--- What this task involves ---
Looking through the records that follow, determine how many lines contain "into" and reply with that number alone.

--- Data extract ---
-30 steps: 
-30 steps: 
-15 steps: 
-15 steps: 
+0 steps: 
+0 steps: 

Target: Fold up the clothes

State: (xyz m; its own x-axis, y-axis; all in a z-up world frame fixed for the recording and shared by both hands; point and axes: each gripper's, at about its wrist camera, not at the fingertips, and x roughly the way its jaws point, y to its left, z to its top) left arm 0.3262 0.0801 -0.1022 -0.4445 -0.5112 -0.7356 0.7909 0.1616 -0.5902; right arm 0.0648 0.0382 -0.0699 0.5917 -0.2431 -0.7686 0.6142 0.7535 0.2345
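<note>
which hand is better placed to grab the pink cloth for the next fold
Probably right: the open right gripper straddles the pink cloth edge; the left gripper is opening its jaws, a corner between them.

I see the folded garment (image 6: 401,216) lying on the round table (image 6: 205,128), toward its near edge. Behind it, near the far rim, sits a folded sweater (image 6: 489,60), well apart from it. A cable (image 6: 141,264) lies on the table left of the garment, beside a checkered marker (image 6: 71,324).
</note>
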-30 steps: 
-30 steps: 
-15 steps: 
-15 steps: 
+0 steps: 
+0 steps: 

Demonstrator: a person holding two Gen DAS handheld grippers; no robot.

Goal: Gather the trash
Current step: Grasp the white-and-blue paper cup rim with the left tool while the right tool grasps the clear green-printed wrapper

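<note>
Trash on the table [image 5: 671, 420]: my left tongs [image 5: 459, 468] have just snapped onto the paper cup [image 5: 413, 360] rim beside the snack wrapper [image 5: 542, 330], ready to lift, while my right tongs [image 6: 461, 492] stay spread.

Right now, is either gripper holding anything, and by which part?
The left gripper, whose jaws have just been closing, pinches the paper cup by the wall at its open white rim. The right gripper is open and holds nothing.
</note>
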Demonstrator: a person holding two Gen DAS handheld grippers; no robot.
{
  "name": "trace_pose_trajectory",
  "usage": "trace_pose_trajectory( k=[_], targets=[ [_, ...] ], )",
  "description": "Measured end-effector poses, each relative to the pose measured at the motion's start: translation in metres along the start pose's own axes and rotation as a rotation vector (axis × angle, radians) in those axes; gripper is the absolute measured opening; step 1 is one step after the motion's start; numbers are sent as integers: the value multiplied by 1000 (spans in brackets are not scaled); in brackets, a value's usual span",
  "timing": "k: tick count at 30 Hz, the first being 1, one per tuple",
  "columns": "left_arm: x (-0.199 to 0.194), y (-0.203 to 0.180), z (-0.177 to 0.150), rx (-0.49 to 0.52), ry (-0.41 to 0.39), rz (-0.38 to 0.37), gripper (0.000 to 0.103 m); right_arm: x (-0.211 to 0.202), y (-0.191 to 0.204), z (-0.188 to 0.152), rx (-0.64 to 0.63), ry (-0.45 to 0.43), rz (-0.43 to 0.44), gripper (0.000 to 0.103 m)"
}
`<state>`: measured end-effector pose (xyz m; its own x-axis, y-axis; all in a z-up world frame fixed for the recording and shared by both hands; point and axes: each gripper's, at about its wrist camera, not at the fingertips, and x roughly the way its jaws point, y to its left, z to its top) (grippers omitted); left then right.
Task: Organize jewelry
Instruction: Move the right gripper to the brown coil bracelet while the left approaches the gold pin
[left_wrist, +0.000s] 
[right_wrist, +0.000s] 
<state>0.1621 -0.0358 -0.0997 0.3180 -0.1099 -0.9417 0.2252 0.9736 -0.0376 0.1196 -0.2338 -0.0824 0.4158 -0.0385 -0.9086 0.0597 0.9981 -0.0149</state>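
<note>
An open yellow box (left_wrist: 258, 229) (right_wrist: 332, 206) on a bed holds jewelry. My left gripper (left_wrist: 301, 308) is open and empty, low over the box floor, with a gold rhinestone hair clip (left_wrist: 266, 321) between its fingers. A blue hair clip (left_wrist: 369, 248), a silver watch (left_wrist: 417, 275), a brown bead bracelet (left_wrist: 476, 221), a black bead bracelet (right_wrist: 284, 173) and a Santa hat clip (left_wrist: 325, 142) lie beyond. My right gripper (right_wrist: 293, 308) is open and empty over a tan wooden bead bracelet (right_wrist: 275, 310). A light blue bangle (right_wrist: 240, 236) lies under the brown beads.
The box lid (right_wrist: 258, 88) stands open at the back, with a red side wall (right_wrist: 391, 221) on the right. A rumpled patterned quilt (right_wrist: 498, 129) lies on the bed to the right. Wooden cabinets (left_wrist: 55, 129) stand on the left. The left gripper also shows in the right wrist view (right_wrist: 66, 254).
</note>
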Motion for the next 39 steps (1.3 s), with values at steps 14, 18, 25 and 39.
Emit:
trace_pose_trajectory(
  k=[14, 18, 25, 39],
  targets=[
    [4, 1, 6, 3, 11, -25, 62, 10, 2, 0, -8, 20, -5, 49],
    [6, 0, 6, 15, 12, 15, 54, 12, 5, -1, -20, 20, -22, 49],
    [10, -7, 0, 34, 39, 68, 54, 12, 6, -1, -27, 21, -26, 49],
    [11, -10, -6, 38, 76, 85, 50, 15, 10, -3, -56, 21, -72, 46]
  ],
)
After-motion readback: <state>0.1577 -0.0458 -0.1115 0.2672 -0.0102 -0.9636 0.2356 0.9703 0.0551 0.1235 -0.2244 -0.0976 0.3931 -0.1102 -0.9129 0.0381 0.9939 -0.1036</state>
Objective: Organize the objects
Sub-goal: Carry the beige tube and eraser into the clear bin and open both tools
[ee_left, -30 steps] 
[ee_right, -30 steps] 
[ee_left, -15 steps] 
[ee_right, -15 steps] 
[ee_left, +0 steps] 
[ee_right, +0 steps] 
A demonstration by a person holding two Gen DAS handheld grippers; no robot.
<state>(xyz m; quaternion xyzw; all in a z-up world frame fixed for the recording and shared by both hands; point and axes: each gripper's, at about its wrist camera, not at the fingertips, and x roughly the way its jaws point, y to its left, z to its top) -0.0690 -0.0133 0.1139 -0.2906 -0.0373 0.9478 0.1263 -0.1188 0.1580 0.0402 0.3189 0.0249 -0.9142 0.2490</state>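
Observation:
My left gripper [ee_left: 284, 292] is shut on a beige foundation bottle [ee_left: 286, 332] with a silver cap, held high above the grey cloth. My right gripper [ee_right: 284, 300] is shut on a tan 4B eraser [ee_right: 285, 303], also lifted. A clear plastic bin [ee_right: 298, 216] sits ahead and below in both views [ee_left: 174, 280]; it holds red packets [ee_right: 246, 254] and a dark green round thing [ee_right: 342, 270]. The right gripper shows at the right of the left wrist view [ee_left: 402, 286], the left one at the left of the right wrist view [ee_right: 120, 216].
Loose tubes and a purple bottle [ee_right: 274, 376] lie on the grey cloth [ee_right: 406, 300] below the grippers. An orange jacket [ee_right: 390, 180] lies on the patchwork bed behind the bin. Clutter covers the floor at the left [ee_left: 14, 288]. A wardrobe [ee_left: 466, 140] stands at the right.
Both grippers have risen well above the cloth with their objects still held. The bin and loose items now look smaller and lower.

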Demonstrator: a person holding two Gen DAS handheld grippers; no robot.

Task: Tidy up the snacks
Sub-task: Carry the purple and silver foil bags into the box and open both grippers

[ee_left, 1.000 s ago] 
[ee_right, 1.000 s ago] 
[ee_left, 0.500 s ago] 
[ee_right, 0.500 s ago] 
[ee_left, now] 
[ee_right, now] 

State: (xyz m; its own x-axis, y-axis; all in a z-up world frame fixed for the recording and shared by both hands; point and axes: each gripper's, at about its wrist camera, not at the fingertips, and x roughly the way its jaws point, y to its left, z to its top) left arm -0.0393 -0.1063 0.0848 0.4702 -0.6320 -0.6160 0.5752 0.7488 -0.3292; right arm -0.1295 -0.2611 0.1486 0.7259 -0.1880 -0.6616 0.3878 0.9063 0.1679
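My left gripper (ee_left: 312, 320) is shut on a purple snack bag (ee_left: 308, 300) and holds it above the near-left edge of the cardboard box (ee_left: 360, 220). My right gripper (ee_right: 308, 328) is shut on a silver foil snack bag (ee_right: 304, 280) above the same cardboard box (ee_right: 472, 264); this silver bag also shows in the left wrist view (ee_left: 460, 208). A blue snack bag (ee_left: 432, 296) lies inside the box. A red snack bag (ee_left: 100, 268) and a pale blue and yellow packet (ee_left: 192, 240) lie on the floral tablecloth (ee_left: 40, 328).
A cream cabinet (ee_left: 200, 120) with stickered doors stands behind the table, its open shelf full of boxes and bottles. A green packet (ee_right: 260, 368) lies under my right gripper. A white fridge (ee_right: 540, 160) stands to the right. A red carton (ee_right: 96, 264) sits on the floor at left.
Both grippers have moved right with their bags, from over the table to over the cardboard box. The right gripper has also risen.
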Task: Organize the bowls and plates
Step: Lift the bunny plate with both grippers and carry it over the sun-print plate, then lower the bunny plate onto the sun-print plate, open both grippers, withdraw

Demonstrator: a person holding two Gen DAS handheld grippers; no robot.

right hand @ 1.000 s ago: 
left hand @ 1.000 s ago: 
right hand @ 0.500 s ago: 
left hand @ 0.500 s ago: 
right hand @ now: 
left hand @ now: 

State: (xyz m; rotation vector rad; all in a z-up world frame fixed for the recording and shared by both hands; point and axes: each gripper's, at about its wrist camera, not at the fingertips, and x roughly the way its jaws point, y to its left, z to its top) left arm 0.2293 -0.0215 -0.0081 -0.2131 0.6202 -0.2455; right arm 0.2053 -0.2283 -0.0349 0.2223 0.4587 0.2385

--- Solution below ---
2